By the time we hit Grand Isle State Park on the eastern edge of the island, bird activity had lulled to near-nonexistent, with only mockingbirds and Eastern Kingbirds flitting around the dune brush. We didn't observe a single seabird on the beach. But the skies were still spectacular and the seas were nearly glass-calm.


Adult Clapper Rail Feeding Young


Departing the park, we spied an adult Clapper Rail, a salt-marsh specialist, rounding up tiny land crabs and feeding them to its young. Taking photos for 15-20 minutes, we eventually saw two adults and 4-5 fuzzy, black-plumaged young.


Young Clapper Rail
On cue, the Stones' "Paint it Black" was pouring from
Molly's oldies station at the time...

Even for biophiles who look hard to see the beauty in all living things, it's hard to find anything but goofiness about a young rail. At best, they resemble the illegitimate children of Big Bird. I reckon you'd have to look directly into the eye of a young rail to find the real Truth/Beauty that resides there.

Almost as an afterthought, we decided to check the “Exxon Fields” for shorebirds on the way back to Molly's camp. Now owned by a smaller petroleum processor, this large complex of marsh chunks dotting short-grass fields has traditionally yeilded fine shorebirding. Several weeks earlier, during the peak of the drought, Molly had checked this area out and found it totally dry, with hardly even any living vegetation in the short-grass fields. Since then, however, the rains began, and today featured expansive pools of shallow water and lushly-recovering grasses and forbs, and filled with laughing gulls, willets, black-necked stilts, and numerous sandpipers including the uncommon Short-billed Dowitcher.



Black-necked Stilts Feeding at "Exxon Fields"

Like Clapper Rails, Short-billed Dowitchers are salt-marsh lovers. And because salt-marsh habitats are relatively difficult to access, these two species (as well as Seaside Sparrow) are less observed by the regular birding public.

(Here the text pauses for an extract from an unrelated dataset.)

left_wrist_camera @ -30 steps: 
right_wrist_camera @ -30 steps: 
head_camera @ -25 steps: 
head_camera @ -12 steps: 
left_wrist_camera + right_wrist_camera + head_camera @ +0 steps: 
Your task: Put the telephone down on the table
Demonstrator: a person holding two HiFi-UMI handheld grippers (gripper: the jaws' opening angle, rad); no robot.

Bathing Laughing Gulls (foreground) and loafing Short-billed Dowitchers (far background)

Non-breeders in Louisiana, Short-billed Dowitchers occur here mainly in winter, foraging in very small groups in salt-marshes and mangrove swamps. Only rarely are they found in larger groups during spring and fall migration periods, when lucky birders can even find them inland, especially in the ricefield country of southwestern Louisiana. Eventually, Molly and I counted over 160 fall-migrating Short-billed Dowitchers at the Exxon Fields that afternoon – again, more than either of us had ever counted in a single locale in Louisiana.

So now we had accumulated impressive personal high-counts on Common Nighthawk and Short-billed Dowitcher, and probably Clapper Rail (13) as well, all – as the Kinks would sing – on “a lazy summer day.”
 
 
Black Skimmer or "Bec a' Ciseaux" en Francais
(photo by Russ Norwood http://www.theperceptivist.com/


The last bird of the day -- one of Molly's all-time favorite species -- was a Black Skimmer, foraging in a tiny salt-marsh pool just off the back deck of her camp.